Au cimetière, les morts ne pensent plus.
Leurs restes se mélangent à la terre face au soleil qui se lève sur d'anciennes montagnes.
Les portes de l'église se ferment aux passants mettant en sourdine les voix qui auraient aimé s'élever vers les hauteurs de la nef.
970 ans de présence s'accumulent en pierres.
Les jeunes grimpent la colline pour quelques baisers et caresses sages puis s 'en vont.
Un homme au pas lourd et tanguant vient avec un bidon d'eau à bout de bras abreuver les plantes en pots d'une tombe et s'en retourne appuyé sur sa canne torsadée.
Seule
la love mobile
reste
toute la nuit.
Elle aussi va tanguer
d' une autre danse qu' on ne nommera pas, dont on ne connaįt pas le nombre de temps.
Les mains massent la peau huilée
découvrent la chair où la vie circule dessous dans ses méandres de veines charriant l'eau et le sang.
Entre chaque position les bouches s'emmêlent.
Ouverture des gestes qui déploient l'énergie créatrice de désir et de tendresse.
Explorent l'intimité de l'un, de l'autre tout en délicatesse.

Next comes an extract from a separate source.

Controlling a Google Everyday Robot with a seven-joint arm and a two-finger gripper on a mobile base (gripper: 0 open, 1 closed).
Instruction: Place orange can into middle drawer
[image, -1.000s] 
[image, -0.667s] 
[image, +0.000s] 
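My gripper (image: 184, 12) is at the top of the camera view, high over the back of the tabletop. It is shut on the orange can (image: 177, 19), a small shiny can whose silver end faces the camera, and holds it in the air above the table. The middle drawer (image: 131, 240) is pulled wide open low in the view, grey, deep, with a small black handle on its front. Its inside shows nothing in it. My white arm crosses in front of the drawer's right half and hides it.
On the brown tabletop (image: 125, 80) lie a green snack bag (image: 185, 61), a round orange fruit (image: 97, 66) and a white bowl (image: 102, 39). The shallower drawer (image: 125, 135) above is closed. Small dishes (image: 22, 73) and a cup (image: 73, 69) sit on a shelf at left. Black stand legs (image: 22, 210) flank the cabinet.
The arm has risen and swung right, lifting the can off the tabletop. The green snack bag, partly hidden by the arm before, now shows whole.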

Le parfum de la rose enivre. Celui des sexes circule dans l'habitacle. La sueur s'en mêle.
Les soupirs sont à peine perceptibles.
Ils sont doux.
La lune s'est levée avec une étoile à ses côtés, comme un clin d'œil.
On n'est vraiment pas d'accord sur la position du sud et les corps changent de positions N-S, S-N.

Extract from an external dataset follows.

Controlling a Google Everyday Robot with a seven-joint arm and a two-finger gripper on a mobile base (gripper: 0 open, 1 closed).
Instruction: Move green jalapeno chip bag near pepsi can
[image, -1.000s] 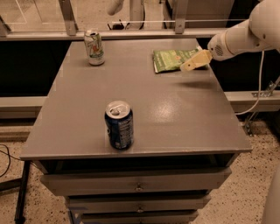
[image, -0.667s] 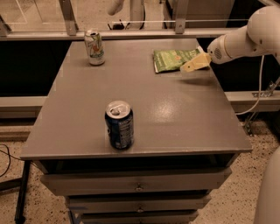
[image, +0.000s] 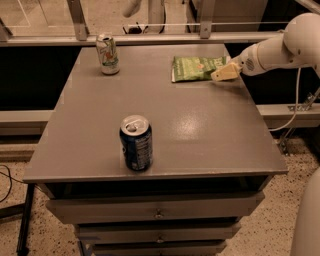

Ils écartent leurs cuisses translucides et s' inventent des tours et des palais de milles et une nuits douces et alunées dans la Peugeot en apnée.
Rien de pénétrant.
Rien qui fouille.
On reste à la surface des peaux. On teste la sensibilité de l'autre et quand cet autre frissonne on note ce point de tressaillement pour y revenir un autre jour, sans brûler les étapes.
Les morts ne pensent plus
mais les vivants trouvent des trappes pour lâcher prise et tenter de les rejoindre au ciel.
Abruptement des phares, des gyrophares.
Éclairage en pleine face dans la nuit noire.
On se tient tranquille un moment.
Ils pensent sûrement à ce qui se passe là tout près de leurs yeux mais ne tenteront pas d'en savoir plus.
Demi tour
Ils disparaissent
Retour léger à ce qui avait été suspendu
(Petite sensation déjà connue venant de l'enfance à la nuance près de ne pas se sentir en faute mais d'être dans ce qui est vrai).
On dormira très peu.
On gardera des réserves.
On marquera cette nuit d' une croix parce qu'elle le vaut bien.